The double Irish chain quilt pattern is similar in many ways to the single. Preparations of the individual blocks are more complex, requiring three colors rather than two and much more careful planning and execution when it comes time to sew the blocks together. With three colors or values to work with rather than two, there is much more room for creativity in regard to color choices. The quilt maker can choose three different shades of the same color; or alternately, go with a dark anchor color and a light contrast with a third color complementing the anchor. As with any Irish chain quilt pattern, the specifics of the color design are up to the designer. They may be put up with a specific theme in mind, or to match a room, or to reflect a gift recipient's favorite colors.
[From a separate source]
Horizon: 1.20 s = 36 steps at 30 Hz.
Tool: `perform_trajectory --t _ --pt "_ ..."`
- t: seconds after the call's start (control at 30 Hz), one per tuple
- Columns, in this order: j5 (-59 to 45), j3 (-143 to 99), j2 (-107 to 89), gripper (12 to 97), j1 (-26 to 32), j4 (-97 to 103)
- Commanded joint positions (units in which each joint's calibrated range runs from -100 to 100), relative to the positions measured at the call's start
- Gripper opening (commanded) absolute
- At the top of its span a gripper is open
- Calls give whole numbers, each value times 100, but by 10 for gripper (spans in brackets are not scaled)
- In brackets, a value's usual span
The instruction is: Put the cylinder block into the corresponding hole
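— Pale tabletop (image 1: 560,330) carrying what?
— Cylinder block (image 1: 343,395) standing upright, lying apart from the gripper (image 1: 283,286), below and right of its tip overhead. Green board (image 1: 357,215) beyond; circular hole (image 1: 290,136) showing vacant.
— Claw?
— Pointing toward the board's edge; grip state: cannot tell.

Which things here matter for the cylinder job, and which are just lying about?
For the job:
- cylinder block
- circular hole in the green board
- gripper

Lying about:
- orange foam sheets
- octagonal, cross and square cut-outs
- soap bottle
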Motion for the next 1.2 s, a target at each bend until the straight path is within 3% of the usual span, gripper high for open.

Once the materials are purchased, it is time to prepare the blocks. Two different types of blocks will need to be sewn together before the double Irish chain quilt can be assembled. In this particular pattern, the main block has 25 squares, and the alternate block has 9. The main block features all three colors, while the alternate block will only have the contrast and background colors. The blocks must be sewn together according to a particular fashion in order for them to reveal the double Irish chain quilt pattern once the entire quilt is assembled. This part of the quilting process requires your close attention, particularly if this is the first time you have attempted this design.
In this way, the double Irish chain quilt pattern is much more difficult to put together than the single. The entire look of the design hinges on successful assembly of the blocks. Careful consideration must be put into following the correct pattern and technique for assembling each individual block. This part of the job is really the one that will determine how successful the project ends up being. Once this part is successfully completed, the blocks can be sewn together, alternating one main block to one alternate block. The pattern of the double Irish chain will come out before very long, revealing the intricate beauty of this design.
When you begin assembling the double Irish chain quilt pattern by joining all the main and alternate blocks, join them in an alternating fashion the same way you would if you were quilting any kind of checkerboard-type design. It will be easy to keep track of which block you need next because after just a few blocks, the design will begin to become apparent. The rest is easy. Really, the most difficult part of the whole process may be assembling the intricate main blocks with 25 pieces of material on each of them. The double Irish chain quilt pattern is a step up in difficulty from the single, but the resulting beauty of the finished project makes the effort worthwhile.